She fills the kettle right to the top and then switches it on, goes upstairs, then comes back down 10 minutes late and switches the kettle on to boil again.

Puts plates in the dishwasher with bits of food still on them, FFS! just rinse them under the tap first.

Never shuts the fridge door properly.
Or make them a cup of tea and then criticized for how crap it is!!
 
There was this successful businessman who not only had loads of cash, but he was a genuinely good person. He had a charity which was truly non-profit, he helped impoverished communities, he lived frugally and didn’t overtly display his wealth.


His one ‘vice’ was his Harley. He loved riding his Harley. One day, god decided to reward this man for being such a helping and selfless individual. The heavens open, golden beams of lights…..


“For your service to humanity I have decided to grant you one request” God says to the man.


“Well, I love riding my motorcycle, and I love Hawaii. I would like to be able to ride my motorcycle in Hawaii whenever I want to. I would like a bridge connecting California to Hawaii”


God replies: “I am omnipotent, but to accomplish that, I would need to drain the vast majority of earth’s resources, which would deprive humanity. Pick something else.”


The man though hard and came up with another idea:


“I want to understand my wife. I want to know why she feels what she feels, why she thinks like she thinks, why she says one thing and means another. I want to understand women”

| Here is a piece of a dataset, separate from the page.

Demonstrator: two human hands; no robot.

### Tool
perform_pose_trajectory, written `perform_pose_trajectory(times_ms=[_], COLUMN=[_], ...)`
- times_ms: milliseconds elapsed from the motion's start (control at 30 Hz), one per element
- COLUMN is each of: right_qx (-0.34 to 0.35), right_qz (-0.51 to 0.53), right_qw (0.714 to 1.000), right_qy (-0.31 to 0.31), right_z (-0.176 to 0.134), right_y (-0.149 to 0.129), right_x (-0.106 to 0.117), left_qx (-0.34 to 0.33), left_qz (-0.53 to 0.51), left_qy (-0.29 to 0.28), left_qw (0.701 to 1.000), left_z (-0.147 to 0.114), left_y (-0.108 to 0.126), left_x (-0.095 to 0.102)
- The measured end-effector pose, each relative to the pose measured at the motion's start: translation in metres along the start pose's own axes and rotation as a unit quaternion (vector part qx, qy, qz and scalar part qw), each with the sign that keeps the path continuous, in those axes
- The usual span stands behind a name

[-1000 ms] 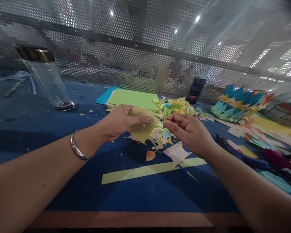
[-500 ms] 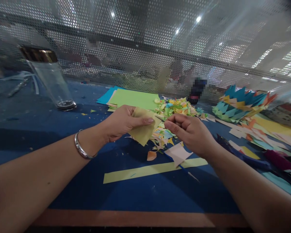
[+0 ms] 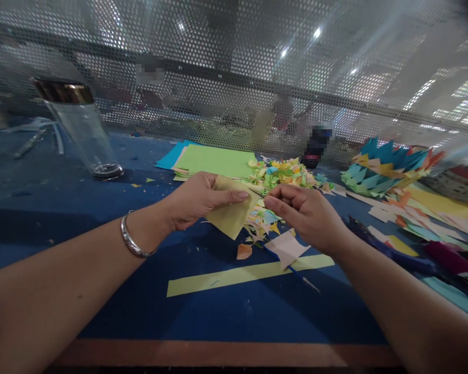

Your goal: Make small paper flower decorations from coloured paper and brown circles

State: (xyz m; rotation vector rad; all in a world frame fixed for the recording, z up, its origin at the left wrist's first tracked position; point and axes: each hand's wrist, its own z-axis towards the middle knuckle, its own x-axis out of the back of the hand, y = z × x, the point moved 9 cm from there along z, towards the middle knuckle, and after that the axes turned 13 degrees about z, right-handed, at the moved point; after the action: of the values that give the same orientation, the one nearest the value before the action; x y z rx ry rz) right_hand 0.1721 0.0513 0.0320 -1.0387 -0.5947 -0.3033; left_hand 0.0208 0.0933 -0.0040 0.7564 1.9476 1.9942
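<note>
My left hand (image 3: 200, 200) pinches a square of yellow paper (image 3: 230, 213) between thumb and fingers, holding it above the table. My right hand (image 3: 302, 210) is closed around small scissors (image 3: 256, 192); just the narrow dark blades show, and the fingers hide the handles. Those blades meet the paper's right edge. Behind and below my hands lies a heap of colourful paper scraps (image 3: 284, 174). A pale strip of paper (image 3: 226, 278) rests nearer me, with a blue pen (image 3: 296, 272) across it and a pinkish paper piece (image 3: 286, 246) partly over both.
A glass bottle (image 3: 81, 130) with a shiny brown lid stands at left. Green paper sheets (image 3: 218, 160) are stacked behind my hands. On the right are a spiky folded-paper piece (image 3: 386, 166), a dark blue tool (image 3: 390, 246) and loose strips. A perforated metal screen (image 3: 218, 62) borders the back.
The yellow paper has tilted slightly, its lower corner a little lower. The blades remain at its right edge, showing a bit more clearly. Both hands hold nearly the same positions.
</note>
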Motion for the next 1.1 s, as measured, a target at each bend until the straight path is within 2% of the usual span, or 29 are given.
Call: perform_pose_trajectory(times_ms=[533, 1100], right_qx=[0.003, -0.028], right_qz=[-0.005, 0.016], right_qw=[1.0, 0.999], right_qy=[-0.012, -0.039], right_z=[-0.001, -0.002], right_y=[-0.001, 0.004], right_x=[-0.001, -0.005], left_qx=[0.015, 0.024], left_qz=[-0.007, 0.023], left_qy=[-0.039, -0.074], left_qw=[0.999, 0.997], left_z=[-0.005, -0.007], left_y=[0.003, 0.002], left_x=[-0.01, -0.015])
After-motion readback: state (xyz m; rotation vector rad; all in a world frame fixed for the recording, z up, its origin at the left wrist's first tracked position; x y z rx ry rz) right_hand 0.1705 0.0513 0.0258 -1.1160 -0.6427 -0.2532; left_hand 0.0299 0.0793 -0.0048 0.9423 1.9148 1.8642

God looks at the businessman with a stern look on his face, and after a long pause he says:


“So, do you want that bridge with two lanes or four?”
 


Come on ladies
Two pages and no reply
Surely the supper dishes have been done by now (that's a joke )
I'm sorry it's been a shoite day. Came in from work, the house stunk of cat pee, the dishwasher still needed emptying, a letter that I was promised would be posted hadn't been, my e mails are full of spam dating websites that he has somehow managed to joln- the latest one being Afro-Asian babes! (I'm not suspicious, he doesn't even know how a mobile phone works) the lord and master was watching horse racing on telly.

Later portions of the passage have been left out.